Exercise details → The expected answer is every line of the material, reproduced exactly.
◇ ◇ ◇ ◇ ◇
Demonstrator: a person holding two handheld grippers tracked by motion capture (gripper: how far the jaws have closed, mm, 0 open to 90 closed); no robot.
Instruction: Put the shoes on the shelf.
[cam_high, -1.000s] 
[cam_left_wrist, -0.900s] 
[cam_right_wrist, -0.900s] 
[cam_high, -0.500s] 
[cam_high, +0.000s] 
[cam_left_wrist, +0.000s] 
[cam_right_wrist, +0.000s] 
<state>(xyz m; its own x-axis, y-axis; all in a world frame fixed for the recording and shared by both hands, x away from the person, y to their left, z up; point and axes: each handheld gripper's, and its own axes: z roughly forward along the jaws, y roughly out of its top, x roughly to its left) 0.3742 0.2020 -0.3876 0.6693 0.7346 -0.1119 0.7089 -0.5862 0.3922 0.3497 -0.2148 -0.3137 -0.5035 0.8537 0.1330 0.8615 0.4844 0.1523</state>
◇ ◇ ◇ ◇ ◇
Solution to this exercise →
Demonstrator: a person holding two handheld grippers tracked by motion capture (gripper: how far the jaws have closed, mm, 0 open to 90 closed); no robot.
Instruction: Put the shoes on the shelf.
[cam_high, -1.000s] 
[cam_left_wrist, -0.900s] 
[cam_right_wrist, -0.900s] 
[cam_high, -0.500s] 
[cam_high, +0.000s] 
[cam_left_wrist, +0.000s] 
[cam_right_wrist, +0.000s] 
<state>(xyz m; its own x-axis, y-axis; all in a world frame fixed for the recording and shared by both hands, x away from the person, y to their left, z up; point and axes: each handheld gripper's, and its own axes: z roughly forward along the jaws, y roughly out of its top, x roughly to its left) 0.3742 0.2020 -0.3876 0.6693 0.7346 -0.1119 0.7089 -0.5862 0.3922 0.3497 -0.2148 -0.3137 -0.5035 0.8537 0.1330 0.8615 0.4844 0.1523</state>

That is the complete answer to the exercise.